Available data section start

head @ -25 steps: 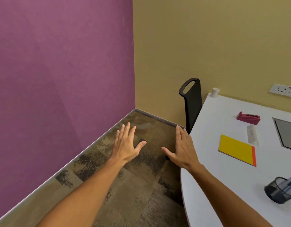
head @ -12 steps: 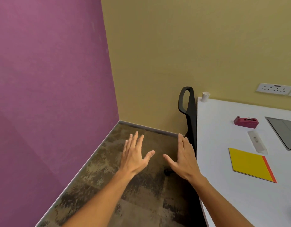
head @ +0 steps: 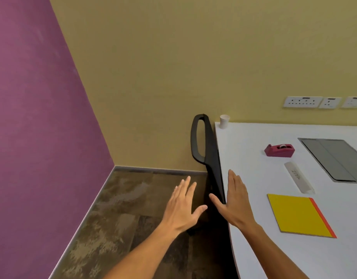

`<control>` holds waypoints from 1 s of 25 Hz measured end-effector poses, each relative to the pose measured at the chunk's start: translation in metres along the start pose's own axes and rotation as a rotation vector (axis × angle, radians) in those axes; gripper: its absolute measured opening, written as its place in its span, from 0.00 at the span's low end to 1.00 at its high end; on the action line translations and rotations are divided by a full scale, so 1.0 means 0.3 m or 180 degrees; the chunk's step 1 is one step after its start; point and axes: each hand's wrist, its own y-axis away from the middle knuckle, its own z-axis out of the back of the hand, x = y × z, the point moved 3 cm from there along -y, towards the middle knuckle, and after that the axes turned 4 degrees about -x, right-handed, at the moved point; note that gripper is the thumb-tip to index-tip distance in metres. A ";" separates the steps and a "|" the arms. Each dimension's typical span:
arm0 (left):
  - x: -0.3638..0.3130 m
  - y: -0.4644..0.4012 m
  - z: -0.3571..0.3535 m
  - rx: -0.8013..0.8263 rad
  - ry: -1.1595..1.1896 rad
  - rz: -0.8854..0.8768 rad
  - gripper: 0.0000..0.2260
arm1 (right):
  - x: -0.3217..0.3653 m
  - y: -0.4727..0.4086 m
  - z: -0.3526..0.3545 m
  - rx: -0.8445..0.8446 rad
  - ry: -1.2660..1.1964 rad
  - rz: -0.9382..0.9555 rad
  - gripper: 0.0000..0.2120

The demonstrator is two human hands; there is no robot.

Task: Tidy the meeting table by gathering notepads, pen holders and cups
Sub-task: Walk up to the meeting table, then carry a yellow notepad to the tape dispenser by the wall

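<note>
Over the counter (head: 254, 150) edge, my left hand (head: 182, 208) and right hand (head: 234, 202) hover spread flat, holding nothing, near the notepad (head: 298, 215).

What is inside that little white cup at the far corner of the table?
The white cup stands upright on the table, seen from the side. Its rim hides the inside, so any contents cannot be seen.

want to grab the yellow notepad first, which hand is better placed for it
Probably the right hand: it is open over the table edge, with the notepad just beyond it. The left hand, also open, hangs over the floor, off the table.
</note>
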 end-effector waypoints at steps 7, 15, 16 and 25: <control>-0.161 -0.328 -0.117 0.0343 0.0485 -0.0645 0.35 | -0.177 -0.106 0.020 -0.0300 0.0142 -0.0596 0.49; -0.197 -0.617 -0.330 0.1040 0.0678 -0.1338 0.36 | -0.350 -0.132 -0.001 -0.0780 0.0293 -0.1769 0.47; -0.209 -0.649 -0.351 0.1115 0.0718 -0.1429 0.35 | -0.358 -0.134 -0.008 -0.0872 0.0274 -0.1926 0.47; -0.353 -0.745 -0.571 0.1780 0.0751 -0.1918 0.34 | -0.373 -0.023 -0.056 -0.1315 0.0187 -0.3064 0.45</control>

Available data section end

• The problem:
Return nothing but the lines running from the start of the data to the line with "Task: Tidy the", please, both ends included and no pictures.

• Final answer:
head @ -25 steps: 
head @ -12 steps: 
head @ +0 steps: 

`<control>` holds waypoints from 1 s of 25 Hz measured end-effector poses, each relative to the pose measured at the chunk's start: translation in metres along the start pose's own axes and rotation as a rotation vector (axis × angle, radians) in those axes; gripper: its absolute measured opening, written as its place in its span, from 0.00 at the span's low end to 1.00 at its high end; on the action line translations and rotations are divided by a full scale, so 1.0 means 0.3 m or 180 degrees; the chunk's step 1 is one step after its start; point and axes: each hand's wrist, its own y-axis away from the middle knuckle, its own z-axis out of the back of the hand, x = y × z, the point moved 3 cm from there along -y, towards the middle knuckle, and after that the axes turned 4 degrees about -x, right-handed, at the moved point; note that gripper is the thumb-tip to index-tip distance in metres. A ";" separates the steps and a "|" the arms. Each dimension's typical span:
arm0 (left):
  - x: -0.3638..0.3130 m
  - y: -0.4644..0.4012 m
  - z: -0.3571..0.3535 m
  - rx: -0.8013..0.8263 rad
  - ry: -1.1595..1.1896 rad
  - rz: -0.8854..0.8768 rad
  - gripper: 0.0000..0.2260
arm1 (right):
  - x: -0.3217..0.3653 m
  - y: -0.4727..0.4086 m
  - z: -0.3526..0.3545 m
  - rx: -0.8445..0.8446 rad
  - ry: -1.2660..1.1964 rad
  - rz: -0.9382..0.9555 rad
  - gripper: 0.0000..0.2120

The demonstrator is two human hands; there is no robot.

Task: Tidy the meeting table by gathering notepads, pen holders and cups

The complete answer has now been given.